Is there legal basis for the interpretation of Kazakhstan and Belarus with respect to Article 3, paragraph 7 ter of the KP, that this paragraph refers to the “first commitment period” and that there is a difference between the years 2008-2010 as calendar years and the years 2008-2010 as commitment period years, so that the paragraph may not apply to them?
Article 3, paragraph 7 ter provides as follows:
” […] Any positive difference between the assigned amount of the second commitment period for a Party included in the Annex I and average annual emissions for the first three years of the preceding commitment period multiplied by eight shall be transferred to the cancellation account of that Party.”
In my view, the reference to “first three years of the preceding commitment period” is to 2008-2010 regardless of whether a Party taking a commitment in CP2 had a CP1 QELRC.
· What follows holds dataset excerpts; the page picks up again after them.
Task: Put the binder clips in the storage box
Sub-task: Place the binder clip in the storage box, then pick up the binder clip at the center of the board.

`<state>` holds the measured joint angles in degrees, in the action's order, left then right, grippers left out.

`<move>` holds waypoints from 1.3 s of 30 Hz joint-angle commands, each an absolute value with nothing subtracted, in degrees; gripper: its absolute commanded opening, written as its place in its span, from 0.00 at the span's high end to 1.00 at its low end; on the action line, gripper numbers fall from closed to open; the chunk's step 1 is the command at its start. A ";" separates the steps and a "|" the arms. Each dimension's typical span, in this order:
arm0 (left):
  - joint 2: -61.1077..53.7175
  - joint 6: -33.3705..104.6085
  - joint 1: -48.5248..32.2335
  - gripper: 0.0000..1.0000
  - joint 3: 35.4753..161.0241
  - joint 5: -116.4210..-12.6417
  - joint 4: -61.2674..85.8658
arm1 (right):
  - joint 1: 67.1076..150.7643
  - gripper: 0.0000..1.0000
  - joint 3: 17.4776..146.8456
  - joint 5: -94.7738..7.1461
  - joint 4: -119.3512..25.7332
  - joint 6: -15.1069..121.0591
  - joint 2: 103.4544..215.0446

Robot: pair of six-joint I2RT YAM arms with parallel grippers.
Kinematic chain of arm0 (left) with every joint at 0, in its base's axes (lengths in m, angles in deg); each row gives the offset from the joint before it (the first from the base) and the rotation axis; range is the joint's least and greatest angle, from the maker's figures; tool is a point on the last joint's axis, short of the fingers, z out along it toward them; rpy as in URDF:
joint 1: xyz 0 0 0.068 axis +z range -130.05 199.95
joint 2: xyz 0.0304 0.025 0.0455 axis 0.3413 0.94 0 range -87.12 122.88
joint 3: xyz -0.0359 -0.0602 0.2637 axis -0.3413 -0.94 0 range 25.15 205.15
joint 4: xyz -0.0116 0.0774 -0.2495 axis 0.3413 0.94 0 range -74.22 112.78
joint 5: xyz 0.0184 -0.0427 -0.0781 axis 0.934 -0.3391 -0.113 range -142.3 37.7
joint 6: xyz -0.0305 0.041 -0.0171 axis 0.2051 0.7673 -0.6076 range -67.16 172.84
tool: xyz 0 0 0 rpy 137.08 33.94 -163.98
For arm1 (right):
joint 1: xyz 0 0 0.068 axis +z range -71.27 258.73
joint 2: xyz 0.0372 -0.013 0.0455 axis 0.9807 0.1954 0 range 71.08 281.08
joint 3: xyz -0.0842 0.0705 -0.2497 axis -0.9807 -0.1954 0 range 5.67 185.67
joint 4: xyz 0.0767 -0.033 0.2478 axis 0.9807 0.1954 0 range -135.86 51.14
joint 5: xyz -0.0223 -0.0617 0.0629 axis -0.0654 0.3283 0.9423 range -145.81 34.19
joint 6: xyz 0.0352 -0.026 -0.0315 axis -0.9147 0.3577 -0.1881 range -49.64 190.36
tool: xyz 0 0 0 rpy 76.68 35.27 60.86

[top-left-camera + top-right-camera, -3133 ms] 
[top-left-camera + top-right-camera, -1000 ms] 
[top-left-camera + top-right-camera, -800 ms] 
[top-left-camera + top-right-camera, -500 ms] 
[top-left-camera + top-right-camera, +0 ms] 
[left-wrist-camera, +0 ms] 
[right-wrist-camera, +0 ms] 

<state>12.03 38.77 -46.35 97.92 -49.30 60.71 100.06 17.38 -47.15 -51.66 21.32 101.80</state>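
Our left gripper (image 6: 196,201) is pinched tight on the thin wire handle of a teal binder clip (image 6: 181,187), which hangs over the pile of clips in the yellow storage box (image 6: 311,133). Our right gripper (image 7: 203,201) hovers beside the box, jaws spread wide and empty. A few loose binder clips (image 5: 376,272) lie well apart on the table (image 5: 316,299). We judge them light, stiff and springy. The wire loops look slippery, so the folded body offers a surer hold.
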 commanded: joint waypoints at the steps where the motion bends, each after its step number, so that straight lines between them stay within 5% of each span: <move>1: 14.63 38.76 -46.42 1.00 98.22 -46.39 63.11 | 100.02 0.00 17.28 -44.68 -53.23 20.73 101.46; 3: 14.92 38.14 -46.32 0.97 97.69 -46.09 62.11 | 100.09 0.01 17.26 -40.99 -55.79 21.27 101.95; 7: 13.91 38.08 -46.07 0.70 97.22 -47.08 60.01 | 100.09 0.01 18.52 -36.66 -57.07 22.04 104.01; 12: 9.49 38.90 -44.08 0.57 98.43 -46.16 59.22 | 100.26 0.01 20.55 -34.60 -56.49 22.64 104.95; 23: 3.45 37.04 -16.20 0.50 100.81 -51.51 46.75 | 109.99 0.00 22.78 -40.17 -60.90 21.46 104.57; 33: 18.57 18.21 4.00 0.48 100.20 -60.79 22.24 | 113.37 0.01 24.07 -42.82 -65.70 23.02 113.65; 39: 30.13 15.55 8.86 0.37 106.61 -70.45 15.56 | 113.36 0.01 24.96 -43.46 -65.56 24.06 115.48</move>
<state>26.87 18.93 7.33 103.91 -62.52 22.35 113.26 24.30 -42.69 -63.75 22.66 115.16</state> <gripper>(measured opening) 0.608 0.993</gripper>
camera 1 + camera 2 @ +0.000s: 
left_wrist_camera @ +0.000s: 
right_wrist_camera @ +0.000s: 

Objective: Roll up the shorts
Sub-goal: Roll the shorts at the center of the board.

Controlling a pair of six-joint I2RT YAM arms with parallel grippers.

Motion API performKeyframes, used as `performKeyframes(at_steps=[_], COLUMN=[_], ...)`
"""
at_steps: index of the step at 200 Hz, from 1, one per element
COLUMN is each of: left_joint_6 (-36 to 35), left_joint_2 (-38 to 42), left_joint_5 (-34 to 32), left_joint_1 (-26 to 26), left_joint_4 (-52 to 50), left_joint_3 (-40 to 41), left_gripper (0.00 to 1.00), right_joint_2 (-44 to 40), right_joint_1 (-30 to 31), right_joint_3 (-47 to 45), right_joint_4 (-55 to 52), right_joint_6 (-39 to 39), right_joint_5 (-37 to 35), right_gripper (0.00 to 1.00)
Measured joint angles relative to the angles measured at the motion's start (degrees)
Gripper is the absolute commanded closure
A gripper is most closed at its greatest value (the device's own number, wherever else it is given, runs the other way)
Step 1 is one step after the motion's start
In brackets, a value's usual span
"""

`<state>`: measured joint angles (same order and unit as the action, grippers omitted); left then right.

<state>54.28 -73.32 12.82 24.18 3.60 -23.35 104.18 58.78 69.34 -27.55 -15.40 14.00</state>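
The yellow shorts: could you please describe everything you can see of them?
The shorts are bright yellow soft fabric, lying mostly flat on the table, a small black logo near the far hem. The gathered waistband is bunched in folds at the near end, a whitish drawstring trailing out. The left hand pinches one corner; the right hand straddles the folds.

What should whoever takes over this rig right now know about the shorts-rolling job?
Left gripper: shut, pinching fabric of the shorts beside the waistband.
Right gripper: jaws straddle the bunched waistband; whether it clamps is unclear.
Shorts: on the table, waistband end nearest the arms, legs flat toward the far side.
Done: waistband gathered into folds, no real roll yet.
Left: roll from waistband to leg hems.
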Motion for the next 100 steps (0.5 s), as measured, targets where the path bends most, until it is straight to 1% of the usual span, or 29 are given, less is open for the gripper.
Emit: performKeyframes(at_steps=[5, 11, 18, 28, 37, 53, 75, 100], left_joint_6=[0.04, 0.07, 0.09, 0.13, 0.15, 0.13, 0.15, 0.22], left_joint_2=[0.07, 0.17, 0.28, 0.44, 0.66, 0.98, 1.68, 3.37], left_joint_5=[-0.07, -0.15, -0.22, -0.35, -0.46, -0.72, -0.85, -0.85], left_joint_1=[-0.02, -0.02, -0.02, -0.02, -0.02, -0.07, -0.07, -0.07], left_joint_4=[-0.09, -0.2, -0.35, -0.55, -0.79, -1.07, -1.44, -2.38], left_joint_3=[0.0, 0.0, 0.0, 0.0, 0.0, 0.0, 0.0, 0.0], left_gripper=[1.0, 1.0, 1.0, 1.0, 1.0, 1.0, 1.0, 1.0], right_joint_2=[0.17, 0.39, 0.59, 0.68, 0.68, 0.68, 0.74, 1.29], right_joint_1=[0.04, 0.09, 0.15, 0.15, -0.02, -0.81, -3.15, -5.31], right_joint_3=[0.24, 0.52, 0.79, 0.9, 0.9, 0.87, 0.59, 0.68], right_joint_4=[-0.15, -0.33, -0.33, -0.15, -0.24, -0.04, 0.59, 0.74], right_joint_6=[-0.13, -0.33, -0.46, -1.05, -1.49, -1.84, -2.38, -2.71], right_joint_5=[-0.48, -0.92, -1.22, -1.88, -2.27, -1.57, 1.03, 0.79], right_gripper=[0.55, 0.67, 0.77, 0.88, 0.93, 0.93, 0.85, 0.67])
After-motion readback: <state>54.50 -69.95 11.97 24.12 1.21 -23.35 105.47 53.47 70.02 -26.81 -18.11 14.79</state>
The rules of treaty interpretation in art 31 of the 1969 Vienna Convention on the Law of Treaties requires, amongst other things, that words be given their ordinary and natural meaning.
There is nothing in Art 3.7ter which indicates that the reference to the preceding commitment period only applies to Parties with a CP1 QELRC.
As such, art 3.7ter would also apply to Belarus and Kazakhstan and would have the effect of limiting their CP2 assigned amount to their annual average emissions between 2008 and 2010 (even though they did not participate in CP1) multiplied by eight (which is the length of CP2).
These countries may be arguing for a distinction between 2008-2010 as calendar years and 2008-2010 as commitment period years so that their CP2 assigned amount is not limited by reference to their actual emissions between 2008 and 2010, but given the rules of treaty interpretation, this line of argument is, in my personal view, not sustainable.